In any case, the brown recluse is called a “recluse” because it hides and is not commonly found out in the open. The brown recluse will hide in dark, moist, quiet, out-of-the-way areas where it will not easily be disturbed.


What If I’m Bitten?

In most cases of bites from these spiders, there is pain or burning at the bite site in the first 10 minutes. The bite from this group is usually described as looking like a “target” or “bull’s-eye.” The center of the wound is usually a blister surrounded by a reddened area. A pale or blanched area may surround the discolored reddened area. The blister may rupture, leaving an open ulcer. In severe cases the ulcer can become deep and infected causing tissue breakdown or tissue death (necrosis).

Worsening pain, itching and a burning sensation develop. A patient may also have symptoms such as a red, itchy rash over the torso, arms and legs that is usually seen in the first 24-72 hours. Patients may have pain in the muscles and joints, fever, chills, swollen lymph nodes, headaches, and nausea and vomiting.

Due to the necrotic nature of the brown recluse spider’s venom, a bite usually causes some pain or burning in the first 10 minutes, accompanied by itching. The wound takes on a bull’s-eye appearance, with a center blister surrounded by an angry-looking red ring and then a blanched (white) ring.

The blister breaks open, leaving an ulcer that scabs over. The ulcer can enlarge and involve underlying skin and muscle tissue which may grow for days – even with IV medications. Pain may be severe. A generalized red, itchy rash usually appears in the first 24-48 hours. Other symptoms include fever, chills, nausea, vomiting, muscle aches and hemolytic anemia (a condition where the red blood cells are destroyed).

People bitten by an unseen spider sometimes blame the brown recluse spider because their bite resembles a brown recluse spider bite. However, there are a number of other spiders and insects, as well as other medical conditions, that are capable of producing tissue wounds of similar appearance, but these are usually of a lesser severity.


What Is The Treatment?

Treatment consists of washing the wound and applying an antibiotic ointment. The victim should seek medical attention if there are signs of an infection, an ulcer that does not heal, a bite accompanied by nausea, vomiting, fever or a rash. There is no special treatment or medication used to treat a brown recluse spider bite. If infection develops, antibiotics are used. If a wound becomes deep and infected, occasionally surgery is needed. Anytime there is a bite or a wound that is not healing and getting worse, see a physician for evaluation.

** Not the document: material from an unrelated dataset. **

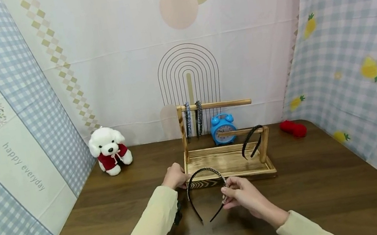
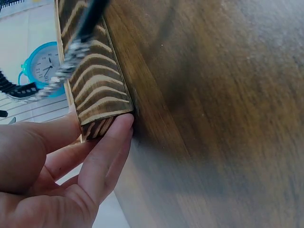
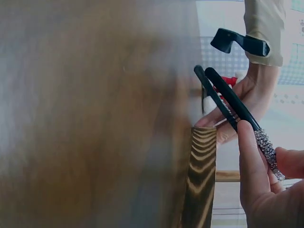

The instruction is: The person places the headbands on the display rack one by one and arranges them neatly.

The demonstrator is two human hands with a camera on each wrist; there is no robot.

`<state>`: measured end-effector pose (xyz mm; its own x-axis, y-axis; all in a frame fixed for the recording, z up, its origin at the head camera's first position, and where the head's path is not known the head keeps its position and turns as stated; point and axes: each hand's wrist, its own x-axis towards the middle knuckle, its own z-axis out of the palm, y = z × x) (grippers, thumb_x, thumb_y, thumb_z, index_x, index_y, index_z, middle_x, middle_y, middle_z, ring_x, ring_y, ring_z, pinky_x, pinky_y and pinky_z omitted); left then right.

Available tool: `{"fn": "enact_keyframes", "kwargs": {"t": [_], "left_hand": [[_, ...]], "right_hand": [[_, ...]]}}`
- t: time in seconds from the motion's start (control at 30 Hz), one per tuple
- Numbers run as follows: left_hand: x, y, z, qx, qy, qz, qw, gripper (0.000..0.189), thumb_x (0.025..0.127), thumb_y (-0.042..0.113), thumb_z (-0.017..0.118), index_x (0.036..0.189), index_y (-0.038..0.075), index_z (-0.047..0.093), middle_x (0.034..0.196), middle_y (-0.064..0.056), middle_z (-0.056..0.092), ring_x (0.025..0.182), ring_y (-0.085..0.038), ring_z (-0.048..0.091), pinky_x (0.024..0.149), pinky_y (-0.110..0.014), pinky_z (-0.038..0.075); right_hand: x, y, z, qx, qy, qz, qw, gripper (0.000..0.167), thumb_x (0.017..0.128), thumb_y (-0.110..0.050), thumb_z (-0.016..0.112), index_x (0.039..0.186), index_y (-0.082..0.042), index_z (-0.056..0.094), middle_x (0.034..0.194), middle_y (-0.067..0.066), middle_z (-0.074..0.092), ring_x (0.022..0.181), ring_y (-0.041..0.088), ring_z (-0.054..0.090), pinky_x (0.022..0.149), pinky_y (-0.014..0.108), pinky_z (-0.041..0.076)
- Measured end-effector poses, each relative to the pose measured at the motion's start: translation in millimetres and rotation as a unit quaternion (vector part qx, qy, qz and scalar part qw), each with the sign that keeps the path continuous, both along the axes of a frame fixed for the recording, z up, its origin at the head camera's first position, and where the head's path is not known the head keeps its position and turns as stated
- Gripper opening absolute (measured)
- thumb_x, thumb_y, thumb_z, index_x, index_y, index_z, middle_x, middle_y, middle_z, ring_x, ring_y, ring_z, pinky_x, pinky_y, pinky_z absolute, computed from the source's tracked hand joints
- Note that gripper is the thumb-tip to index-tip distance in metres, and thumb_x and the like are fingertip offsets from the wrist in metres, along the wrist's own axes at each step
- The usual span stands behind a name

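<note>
Between thumb and fingers, my right hand (image 1: 241,194) pinches one side of a black headband (image 1: 190,196) with sparkling stones, its two ends pointing down. The headband is held in front of a wooden stand (image 1: 232,180) with a tray base and two bars. At the stand's near left corner, my left hand (image 2: 61,166) grips the tray end, thumb near the top edge and fingertips low on the side. Two sparkly headbands (image 1: 199,118) hang on the tall bar. A dark headband (image 1: 247,143) hangs on the lower right bar.
A blue alarm clock (image 1: 224,138) stands behind the stand. To the left sits a white toy dog (image 1: 108,141) in a red top. A red, soft-looking object (image 1: 293,129) lies at the back right of the brown table (image 1: 330,185). Patterned cloths hang around the table.
</note>
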<state>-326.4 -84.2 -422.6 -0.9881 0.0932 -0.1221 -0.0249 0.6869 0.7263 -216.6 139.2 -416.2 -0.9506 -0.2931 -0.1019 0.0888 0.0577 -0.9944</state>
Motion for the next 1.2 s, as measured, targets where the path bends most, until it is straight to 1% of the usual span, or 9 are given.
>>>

While most spider bites are not dangerous, there is a group of spiders that can produce bite wounds that look similar to a brown recluse spider bite. Unless the spider was actually seen, captured and brought to the physician, the brown recluse spider is not likely to be the culprit. Some of the spiders in this group that can cause a nasty bite include the running spider, jumping spider, wolf spider, sac spider, orbweaver spider and the brown spider, also known as the hobo spider.

Frequently, when people with spider bites call Poison Control (800-222-1222) they think there is some special treatment that is necessary for their bite. There is no specialized therapy other than treating the symptoms. Most importantly, keep the wound clean to prevent infection. If the wound does not heal or does develop an infection, see your physician. Do not wait days and weeks while the wound continues to get worse.

There are tales of people having limbs amputated after spider bites. These involve people who refused to see a physician even though they had massive wounds that did not heal and became grossly infected. A wound that may have been originally treated with simple oral antibiotics, but left untreated, may require surgical intervention in extreme cases.


What Else Causes Similar Symptoms?

Kissing bugs, fleas, bed bugs, flies, mites, wasps, ants and blister beetles have produced lesions similar to a brown recluse spider bite. Many skin disorders and medical conditions can produce lesions that can also mimic a brown recluse spider bite. Some of these include infected herpes outbreaks, bedsores, diabetic ulcers, poison ivy/oak and Lyme disease. Again, use common sense: If there is a wound that is not healing as expected or getting worse, see a physician.